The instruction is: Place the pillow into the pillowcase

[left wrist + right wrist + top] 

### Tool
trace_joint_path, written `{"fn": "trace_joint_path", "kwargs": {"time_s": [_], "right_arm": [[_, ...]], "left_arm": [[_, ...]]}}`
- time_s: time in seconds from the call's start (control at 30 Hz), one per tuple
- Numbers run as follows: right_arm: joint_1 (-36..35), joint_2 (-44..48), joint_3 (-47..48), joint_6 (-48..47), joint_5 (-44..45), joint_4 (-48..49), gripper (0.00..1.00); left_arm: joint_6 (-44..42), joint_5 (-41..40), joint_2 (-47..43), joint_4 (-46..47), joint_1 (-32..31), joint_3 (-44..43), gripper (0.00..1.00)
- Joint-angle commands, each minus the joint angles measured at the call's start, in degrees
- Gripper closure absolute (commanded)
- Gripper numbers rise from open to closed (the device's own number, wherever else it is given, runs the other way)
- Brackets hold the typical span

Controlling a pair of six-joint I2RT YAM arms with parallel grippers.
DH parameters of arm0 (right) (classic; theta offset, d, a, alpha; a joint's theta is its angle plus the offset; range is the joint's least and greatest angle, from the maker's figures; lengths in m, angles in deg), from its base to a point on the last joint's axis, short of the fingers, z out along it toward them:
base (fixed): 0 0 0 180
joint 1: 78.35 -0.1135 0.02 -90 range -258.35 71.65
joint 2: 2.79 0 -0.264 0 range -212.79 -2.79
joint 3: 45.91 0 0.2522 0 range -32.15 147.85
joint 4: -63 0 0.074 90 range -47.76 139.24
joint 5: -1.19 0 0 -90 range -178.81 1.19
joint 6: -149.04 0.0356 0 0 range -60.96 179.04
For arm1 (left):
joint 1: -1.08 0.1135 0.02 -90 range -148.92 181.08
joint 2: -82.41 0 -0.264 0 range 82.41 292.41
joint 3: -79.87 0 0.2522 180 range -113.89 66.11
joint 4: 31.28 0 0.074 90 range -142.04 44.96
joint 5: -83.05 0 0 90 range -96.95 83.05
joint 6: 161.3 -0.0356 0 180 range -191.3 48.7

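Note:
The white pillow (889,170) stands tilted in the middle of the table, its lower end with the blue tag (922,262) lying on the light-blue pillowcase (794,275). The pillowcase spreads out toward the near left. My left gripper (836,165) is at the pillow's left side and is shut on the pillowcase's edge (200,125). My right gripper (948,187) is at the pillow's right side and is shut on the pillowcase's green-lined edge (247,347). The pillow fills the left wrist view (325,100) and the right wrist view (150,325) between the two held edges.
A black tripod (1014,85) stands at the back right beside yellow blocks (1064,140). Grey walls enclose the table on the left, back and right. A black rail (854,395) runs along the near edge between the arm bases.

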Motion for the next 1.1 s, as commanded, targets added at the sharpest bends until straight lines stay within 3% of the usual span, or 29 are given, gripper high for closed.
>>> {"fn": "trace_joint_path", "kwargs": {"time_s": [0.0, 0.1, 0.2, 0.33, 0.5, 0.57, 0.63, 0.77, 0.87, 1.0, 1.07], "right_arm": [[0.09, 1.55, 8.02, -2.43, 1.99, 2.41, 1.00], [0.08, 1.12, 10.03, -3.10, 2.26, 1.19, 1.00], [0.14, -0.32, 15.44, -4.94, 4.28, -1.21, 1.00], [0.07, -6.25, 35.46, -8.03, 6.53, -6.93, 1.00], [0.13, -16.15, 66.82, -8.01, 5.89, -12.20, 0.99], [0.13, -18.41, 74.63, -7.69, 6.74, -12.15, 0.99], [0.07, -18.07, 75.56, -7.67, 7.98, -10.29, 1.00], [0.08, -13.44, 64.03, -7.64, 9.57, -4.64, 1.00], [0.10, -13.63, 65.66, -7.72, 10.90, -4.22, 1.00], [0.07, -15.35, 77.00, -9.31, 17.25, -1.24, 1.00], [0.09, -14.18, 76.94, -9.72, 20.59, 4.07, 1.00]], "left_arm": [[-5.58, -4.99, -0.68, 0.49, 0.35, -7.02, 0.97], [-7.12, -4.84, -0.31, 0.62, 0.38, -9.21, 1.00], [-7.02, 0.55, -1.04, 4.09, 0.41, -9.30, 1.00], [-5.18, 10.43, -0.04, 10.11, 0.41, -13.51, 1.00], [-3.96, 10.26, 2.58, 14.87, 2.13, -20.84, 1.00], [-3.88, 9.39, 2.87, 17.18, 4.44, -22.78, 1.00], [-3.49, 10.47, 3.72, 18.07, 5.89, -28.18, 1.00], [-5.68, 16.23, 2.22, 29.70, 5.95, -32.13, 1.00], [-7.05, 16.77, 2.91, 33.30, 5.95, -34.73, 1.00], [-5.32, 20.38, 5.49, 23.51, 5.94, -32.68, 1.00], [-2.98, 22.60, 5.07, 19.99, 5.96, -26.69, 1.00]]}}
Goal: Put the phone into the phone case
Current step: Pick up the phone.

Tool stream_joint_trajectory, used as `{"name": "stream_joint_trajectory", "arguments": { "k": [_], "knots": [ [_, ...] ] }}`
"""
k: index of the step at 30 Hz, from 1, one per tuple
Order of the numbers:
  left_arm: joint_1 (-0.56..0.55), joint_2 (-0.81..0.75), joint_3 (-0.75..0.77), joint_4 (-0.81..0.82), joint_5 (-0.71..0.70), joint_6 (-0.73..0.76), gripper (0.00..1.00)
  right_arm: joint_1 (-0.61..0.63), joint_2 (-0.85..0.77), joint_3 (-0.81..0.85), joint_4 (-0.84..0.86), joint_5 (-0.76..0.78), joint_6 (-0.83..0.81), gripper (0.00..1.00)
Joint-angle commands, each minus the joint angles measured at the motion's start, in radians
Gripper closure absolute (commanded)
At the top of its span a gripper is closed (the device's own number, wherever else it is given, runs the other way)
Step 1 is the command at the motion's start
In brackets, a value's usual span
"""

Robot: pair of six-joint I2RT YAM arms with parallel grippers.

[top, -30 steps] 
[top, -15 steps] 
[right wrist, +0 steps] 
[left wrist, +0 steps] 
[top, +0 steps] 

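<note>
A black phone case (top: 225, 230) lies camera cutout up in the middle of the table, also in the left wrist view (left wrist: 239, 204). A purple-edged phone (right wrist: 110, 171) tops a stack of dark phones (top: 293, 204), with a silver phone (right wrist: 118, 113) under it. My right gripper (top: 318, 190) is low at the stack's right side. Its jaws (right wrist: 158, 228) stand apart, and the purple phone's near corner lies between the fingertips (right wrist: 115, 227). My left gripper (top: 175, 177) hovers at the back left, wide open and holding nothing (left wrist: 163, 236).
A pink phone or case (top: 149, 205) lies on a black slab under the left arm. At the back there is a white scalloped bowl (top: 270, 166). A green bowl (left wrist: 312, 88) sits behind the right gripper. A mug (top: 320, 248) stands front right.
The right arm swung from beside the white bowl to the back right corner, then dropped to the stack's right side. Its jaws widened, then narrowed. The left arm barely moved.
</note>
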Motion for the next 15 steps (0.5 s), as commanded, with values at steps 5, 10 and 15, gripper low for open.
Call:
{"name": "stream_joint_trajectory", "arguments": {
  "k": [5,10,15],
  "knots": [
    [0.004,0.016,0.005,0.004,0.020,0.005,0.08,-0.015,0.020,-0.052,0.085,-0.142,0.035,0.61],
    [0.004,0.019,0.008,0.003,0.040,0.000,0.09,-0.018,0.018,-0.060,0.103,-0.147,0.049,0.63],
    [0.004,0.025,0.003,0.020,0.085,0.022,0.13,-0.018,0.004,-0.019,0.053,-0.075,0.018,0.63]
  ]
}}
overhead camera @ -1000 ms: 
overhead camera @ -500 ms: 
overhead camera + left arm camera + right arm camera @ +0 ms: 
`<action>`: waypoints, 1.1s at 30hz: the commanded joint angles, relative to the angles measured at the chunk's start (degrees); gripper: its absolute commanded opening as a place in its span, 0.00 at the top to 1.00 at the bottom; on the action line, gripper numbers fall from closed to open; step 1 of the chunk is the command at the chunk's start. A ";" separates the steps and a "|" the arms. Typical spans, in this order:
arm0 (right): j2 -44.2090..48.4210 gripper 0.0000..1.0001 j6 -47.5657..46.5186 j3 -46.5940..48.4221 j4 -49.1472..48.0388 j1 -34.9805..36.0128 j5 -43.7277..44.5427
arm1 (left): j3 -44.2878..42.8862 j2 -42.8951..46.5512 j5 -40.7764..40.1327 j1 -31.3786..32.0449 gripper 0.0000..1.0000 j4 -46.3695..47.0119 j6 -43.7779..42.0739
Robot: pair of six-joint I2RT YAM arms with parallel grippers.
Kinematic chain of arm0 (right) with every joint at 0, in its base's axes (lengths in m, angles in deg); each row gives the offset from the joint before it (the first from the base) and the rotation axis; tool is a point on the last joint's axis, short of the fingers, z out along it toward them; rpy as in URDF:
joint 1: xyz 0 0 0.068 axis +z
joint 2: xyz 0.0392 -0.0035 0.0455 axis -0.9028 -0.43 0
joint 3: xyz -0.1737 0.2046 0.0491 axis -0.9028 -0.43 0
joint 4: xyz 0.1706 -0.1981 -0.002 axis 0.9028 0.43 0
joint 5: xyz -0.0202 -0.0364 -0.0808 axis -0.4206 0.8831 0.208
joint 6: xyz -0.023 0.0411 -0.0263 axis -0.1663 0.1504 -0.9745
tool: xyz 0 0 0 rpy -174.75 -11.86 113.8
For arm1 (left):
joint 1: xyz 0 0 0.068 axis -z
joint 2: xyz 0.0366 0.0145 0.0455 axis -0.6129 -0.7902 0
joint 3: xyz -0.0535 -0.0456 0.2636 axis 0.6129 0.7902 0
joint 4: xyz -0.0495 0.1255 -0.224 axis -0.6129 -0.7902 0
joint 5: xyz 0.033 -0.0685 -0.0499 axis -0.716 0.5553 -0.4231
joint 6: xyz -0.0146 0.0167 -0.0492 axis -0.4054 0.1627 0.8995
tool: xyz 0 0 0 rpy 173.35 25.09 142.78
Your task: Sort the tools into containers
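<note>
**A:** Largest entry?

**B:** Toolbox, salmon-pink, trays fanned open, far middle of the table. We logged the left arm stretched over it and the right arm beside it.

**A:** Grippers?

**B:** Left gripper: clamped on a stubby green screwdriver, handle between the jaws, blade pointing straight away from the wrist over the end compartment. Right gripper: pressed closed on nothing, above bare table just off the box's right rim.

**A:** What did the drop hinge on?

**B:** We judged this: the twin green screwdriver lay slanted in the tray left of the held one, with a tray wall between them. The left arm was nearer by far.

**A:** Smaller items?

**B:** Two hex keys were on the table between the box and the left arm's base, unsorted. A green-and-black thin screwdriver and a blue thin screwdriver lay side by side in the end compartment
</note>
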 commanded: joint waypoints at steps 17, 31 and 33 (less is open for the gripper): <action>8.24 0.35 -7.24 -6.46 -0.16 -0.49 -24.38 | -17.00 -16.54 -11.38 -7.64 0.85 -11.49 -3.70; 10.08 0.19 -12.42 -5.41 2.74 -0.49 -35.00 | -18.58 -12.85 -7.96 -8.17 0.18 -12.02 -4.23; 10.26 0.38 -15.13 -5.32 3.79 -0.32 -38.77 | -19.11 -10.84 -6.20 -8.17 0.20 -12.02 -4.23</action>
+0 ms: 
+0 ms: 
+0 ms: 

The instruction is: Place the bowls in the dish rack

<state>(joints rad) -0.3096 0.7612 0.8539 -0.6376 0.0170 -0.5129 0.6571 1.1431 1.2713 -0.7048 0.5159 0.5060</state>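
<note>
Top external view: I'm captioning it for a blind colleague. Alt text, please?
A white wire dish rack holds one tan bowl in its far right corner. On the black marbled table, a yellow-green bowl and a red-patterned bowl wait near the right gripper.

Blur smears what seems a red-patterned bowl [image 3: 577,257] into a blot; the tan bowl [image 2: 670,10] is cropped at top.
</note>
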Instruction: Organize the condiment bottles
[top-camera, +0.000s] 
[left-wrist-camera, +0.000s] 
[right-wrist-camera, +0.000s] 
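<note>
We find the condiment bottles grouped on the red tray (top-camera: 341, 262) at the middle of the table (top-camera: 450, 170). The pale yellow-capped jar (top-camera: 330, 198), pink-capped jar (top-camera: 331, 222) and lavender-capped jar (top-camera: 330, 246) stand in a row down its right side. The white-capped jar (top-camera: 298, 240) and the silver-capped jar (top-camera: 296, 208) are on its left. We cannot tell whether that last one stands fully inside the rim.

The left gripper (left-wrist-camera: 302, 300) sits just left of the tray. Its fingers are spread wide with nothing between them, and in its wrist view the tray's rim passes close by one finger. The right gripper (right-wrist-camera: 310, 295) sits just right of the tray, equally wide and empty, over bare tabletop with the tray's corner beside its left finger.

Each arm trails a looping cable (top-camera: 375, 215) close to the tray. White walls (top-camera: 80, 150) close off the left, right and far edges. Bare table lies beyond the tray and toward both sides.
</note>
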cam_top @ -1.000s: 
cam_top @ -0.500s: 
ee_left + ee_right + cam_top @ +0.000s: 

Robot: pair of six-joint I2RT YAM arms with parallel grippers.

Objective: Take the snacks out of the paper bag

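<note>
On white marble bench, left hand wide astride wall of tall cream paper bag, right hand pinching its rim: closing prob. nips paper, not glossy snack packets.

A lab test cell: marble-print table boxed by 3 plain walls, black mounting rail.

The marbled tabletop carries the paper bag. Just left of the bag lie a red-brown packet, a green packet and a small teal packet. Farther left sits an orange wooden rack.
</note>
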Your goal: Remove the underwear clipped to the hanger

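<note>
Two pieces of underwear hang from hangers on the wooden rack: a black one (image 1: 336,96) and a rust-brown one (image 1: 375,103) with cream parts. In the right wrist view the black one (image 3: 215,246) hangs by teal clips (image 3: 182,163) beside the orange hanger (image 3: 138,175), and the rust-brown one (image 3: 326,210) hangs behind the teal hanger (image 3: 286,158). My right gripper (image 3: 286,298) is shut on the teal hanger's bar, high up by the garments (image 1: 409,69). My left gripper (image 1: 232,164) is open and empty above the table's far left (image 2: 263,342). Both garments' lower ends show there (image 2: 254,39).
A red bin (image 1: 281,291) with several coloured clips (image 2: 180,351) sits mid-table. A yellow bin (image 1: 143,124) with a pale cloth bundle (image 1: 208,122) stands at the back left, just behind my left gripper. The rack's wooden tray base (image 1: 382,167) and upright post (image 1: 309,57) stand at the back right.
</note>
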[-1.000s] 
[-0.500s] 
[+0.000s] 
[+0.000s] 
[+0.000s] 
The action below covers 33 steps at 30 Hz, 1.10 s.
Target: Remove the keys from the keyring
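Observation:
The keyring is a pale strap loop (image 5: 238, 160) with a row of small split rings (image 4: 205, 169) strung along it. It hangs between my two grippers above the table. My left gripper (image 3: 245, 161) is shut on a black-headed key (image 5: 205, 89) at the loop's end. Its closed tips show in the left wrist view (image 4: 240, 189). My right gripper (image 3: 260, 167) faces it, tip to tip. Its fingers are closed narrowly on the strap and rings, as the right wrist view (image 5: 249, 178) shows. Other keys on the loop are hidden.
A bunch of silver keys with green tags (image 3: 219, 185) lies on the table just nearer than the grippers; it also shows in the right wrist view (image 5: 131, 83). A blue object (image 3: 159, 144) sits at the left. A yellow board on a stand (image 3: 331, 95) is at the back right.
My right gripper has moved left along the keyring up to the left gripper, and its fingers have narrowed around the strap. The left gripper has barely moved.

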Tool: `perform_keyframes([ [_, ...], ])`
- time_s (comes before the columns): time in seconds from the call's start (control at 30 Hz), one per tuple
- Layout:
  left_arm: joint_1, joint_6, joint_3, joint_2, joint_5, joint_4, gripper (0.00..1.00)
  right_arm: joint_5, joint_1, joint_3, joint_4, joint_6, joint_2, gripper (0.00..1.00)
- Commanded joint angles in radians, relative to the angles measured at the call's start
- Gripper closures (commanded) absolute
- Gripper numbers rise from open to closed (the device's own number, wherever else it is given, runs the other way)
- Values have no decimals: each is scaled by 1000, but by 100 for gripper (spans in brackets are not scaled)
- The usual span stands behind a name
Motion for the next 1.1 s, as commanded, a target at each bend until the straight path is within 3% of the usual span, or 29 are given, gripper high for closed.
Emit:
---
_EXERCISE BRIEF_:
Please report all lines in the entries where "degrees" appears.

_ANSWER FOR THE TASK_:
- Joint-angle commands, each minus the joint angles measured at the call's start, in degrees
`<action>`: waypoints, 1.1s at 30hz: the commanded joint angles, relative to the angles measured at the chunk's start (degrees); gripper: its absolute commanded opening as a place in its span, 0.00 at the top to 1.00 at the bottom; on the action line, gripper numbers fall from closed to open; step 1 of the chunk is the command at the chunk's start. A ";" separates the steps and a "|" the arms. Typical spans, in this order:

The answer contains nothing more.